Porch Launches Corporate Video and Progresses Towards Business Combination Closing
Porch, a leading home services platform, is nearing completion of its business combination with PropTech Acquisition Corporation (NASDAQ: PTAC). This merger is expected to finalize in Q4 2020. Porch's CEO, Matt Ehrlichman, highlighted the company's unique fully integrated software platform, which has proven beneficial to nearly two-thirds of U.S. homebuyers in recent transactions. An initial registration statement was filed with the SEC as part of the merger process. More details about Porch and its services can be found on their website.

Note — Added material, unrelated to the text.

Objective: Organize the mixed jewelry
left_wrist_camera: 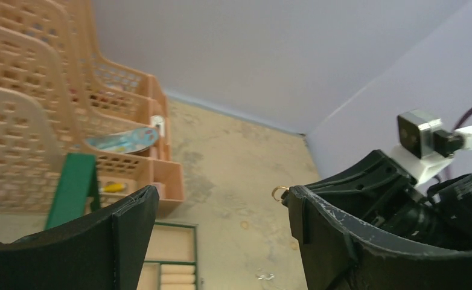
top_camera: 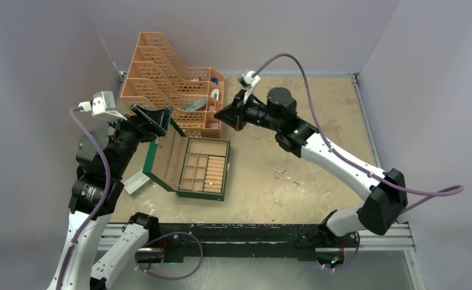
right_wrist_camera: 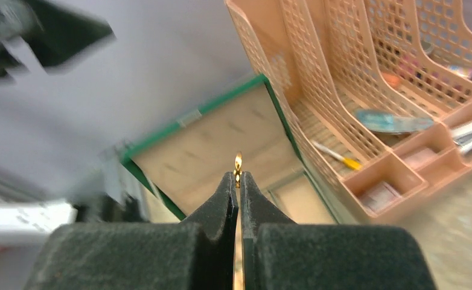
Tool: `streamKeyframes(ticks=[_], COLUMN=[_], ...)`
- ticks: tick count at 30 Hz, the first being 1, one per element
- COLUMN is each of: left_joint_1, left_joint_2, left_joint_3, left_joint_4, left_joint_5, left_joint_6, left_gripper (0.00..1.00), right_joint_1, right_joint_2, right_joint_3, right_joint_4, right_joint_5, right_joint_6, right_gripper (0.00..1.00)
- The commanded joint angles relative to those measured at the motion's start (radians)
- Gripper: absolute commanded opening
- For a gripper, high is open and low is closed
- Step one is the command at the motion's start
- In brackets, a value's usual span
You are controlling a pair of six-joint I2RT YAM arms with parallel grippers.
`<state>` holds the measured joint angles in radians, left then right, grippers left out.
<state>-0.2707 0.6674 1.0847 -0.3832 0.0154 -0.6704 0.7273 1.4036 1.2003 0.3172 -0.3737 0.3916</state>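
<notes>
My right gripper (top_camera: 219,114) is shut on a tiny gold ring (right_wrist_camera: 238,163) and holds it in the air above the far edge of the open green box (top_camera: 161,158). The ring stands up between the closed fingertips (right_wrist_camera: 230,184). It also shows in the left wrist view (left_wrist_camera: 280,193), at the tip of the right gripper. My left gripper (top_camera: 155,119) is open and empty, raised over the box's lid, facing the right gripper. Another gold piece (top_camera: 210,181) lies in a box compartment. Small silvery chain pieces (top_camera: 285,174) lie on the table to the right of the box.
A peach tiered organizer (top_camera: 173,84) with small items stands behind the box, close to both grippers. A white rectangular block (top_camera: 136,181) lies left of the box. Purple walls enclose the table.
</notes>
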Motion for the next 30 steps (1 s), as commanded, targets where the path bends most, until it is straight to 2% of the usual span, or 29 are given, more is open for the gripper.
streamKeyframes(ticks=[1,4,7,11,17,30], left_joint_1=[0.001,0.001,0.001,0.001,0.001,0.001], left_joint_2=[-0.003,-0.015,-0.029,-0.065,-0.114,-0.114], left_joint_3=[0.006,-0.013,-0.032,-0.055,-0.089,-0.129], left_joint_4=[-0.091,-0.099,-0.124,-0.124,-0.121,-0.102], left_joint_5=[-0.154,-0.236,-0.381,-0.502,-0.613,-0.604], left_joint_6=[0.135,0.128,0.105,0.102,0.101,0.12], left_gripper=[0.78,0.76,0.76,0.76,0.76,0.76], right_joint_1=[0.013,0.066,0.137,0.185,0.23,0.256], right_joint_2=[0.1,0.162,0.24,0.355,0.456,0.542], right_joint_3=[0.169,0.251,0.335,0.43,0.463,0.474], right_joint_4=[-0.479,-0.632,-0.798,-0.946,-0.996,-1.005], right_joint_5=[-0.065,-0.037,0.026,0.101,0.155,0.163], right_joint_6=[-0.458,-0.585,-0.674,-0.716,-0.725,-0.75], right_gripper=[0.0,0.0,0.0,0.0,0.0,0.0])
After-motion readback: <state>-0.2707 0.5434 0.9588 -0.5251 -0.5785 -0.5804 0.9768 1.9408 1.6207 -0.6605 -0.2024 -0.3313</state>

- Porch is nearing the completion of its business combination with PropTech Acquisition Corporation.
- The merger is anticipated to close in the fourth quarter of 2020.
- Porch's software platform engages nearly two-thirds of U.S. homebuyers, providing a competitive edge.
- Potential risks listed include uncertainties regarding the merger approval and future operational performance.
NEW YORK and SEATTLE, Oct. 14, 2020 (GLOBE NEWSWIRE) -- Porch.com, Inc. (“Porch”), a leading software and services platform reinventing the home services industry and how people take care of their homes, has launched a corporate video ahead of the completion of its business combination with PropTech Acquisition Corporation (“PropTech” or “PTAC”) (NASDAQ: PTAC). The transaction remains on track and is anticipated to close in the fourth quarter of 2020.
“As we near the completion of our transaction and become a publicly traded company, we felt it was important to provide a glimpse into what makes our company unique,” said Porch.com CEO, Chairman and Founder Matt Ehrlichman. “Porch has created the first fully integrated software and home services platform with an innovative B2B2C pricing model that helps make homeownership easy. This platform helps provide access to nearly two-thirds of all U.S. homebuyers1, providing Porch a distinct advantage engaging with these high-value customers. While we’ve been quiet about what we’ve been building over the last several years, we’re excited to now share who Porch is and what we are all about. We look forward to our public debut in the coming months.”
More information about Porch, including the corporate video, can be found at theporchgroup.com.
In addition, today, PropTech filed its initial registration statement on Form S-4 in connection with the business combination with the Securities and Exchange Commission (“SEC”). The document can be accessed by clicking here.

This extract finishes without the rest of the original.